Rough-Cutting And Seaming
Once you have carefully planned the carpeting of a room, unroll your carpet. Before cutting it, check for any defects and make sure that it is the size you ordered. Unroll the carpet in an empty room, basement, driveway or yard-over newspaper if necessary-and give it time to flatten.
Cut-pile carpet should be cut from the back (right). Loop-pile should be cut from the front (below) to be sure the cut carpet does not remain joined by loops across the cut. When you lay out the pieces in the area to be carpeted, place them so that the pile leans in the same direction. Position the carpet by kicking it or by flapping smaller pieces as if shaking a tablecloth, until the excess extends up all walls equally. Make relief cuts at corners (right, inset), using a utility knife. Seams across the width of the carpet require special cutting with a row-running cutter.
Two Ways To Cut A Carpet
Cutting A Cut-Pile Carpet. Measure along the face of the unrolled carpet, cut notches in the edges, fold the carpet back and snap a chalk line across it with a string held between the notches. Cut along the chalk line with a row-running “cushion back” cutter guided by a good straightedge. Extend the blade of the knife only enough to cut the backing.

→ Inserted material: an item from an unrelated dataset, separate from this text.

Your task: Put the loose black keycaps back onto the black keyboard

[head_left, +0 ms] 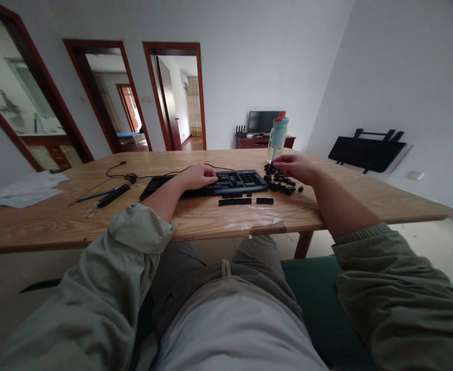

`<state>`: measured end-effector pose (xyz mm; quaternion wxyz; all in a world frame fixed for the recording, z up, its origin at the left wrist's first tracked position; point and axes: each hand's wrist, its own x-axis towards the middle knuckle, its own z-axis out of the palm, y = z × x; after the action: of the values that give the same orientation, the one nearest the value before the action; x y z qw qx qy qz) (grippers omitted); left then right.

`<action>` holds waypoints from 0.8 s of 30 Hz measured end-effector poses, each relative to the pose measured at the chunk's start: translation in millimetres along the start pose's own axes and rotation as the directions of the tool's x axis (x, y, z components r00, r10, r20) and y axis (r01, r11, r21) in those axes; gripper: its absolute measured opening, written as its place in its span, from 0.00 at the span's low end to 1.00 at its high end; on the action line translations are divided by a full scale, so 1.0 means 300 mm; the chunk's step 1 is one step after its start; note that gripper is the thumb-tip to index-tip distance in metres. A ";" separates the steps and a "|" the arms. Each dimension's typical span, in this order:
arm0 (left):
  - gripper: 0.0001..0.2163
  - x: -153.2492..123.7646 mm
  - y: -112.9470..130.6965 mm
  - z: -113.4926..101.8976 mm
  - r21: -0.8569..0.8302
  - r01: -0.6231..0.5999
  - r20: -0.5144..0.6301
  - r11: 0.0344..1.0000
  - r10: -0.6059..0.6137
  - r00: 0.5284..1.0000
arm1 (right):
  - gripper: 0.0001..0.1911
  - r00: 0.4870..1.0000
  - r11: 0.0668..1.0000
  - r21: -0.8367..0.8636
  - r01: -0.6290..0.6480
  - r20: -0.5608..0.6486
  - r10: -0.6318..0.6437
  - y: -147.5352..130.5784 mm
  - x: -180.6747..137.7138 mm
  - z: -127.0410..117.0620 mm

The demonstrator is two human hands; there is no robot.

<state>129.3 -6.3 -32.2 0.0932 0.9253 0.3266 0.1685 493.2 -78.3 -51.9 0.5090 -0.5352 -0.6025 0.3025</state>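
A black keyboard [237, 181] lies on the wooden table [195, 216], its cable trailing off to the left. My left hand [199, 176] rests on the keyboard's left half with the fingers curled down onto the keys. My right hand [294, 166] hovers over a pile of loose black keycaps [282, 184] just right of the keyboard, fingers bent in a pinch at the pile's far end; what they hold is too small to see. Two long black key bars [234, 201] lie in front of the keyboard.
A clear water bottle with a blue lid [277, 138] stands behind the keycaps. A blue pen and a black tool [112, 196] lie to the left, with white papers [28, 188] further left. A folded black table [367, 152] leans on the right wall.
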 end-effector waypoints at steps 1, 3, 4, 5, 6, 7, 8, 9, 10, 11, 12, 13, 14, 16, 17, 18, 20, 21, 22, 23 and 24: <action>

Cutting Loop-Pile Carpet. Measure the carpet and cut it from the face between rows of loops with a row-running “cushion-back” cutter or with a utility knife. If the rows are not straight use a straightedge. If you use the row runner (inset), retract both blades and separate the pile by sliding the runner along the backing. After making a path, extend the blade on the side of the tool next to the section of carpet you will use and make the cut.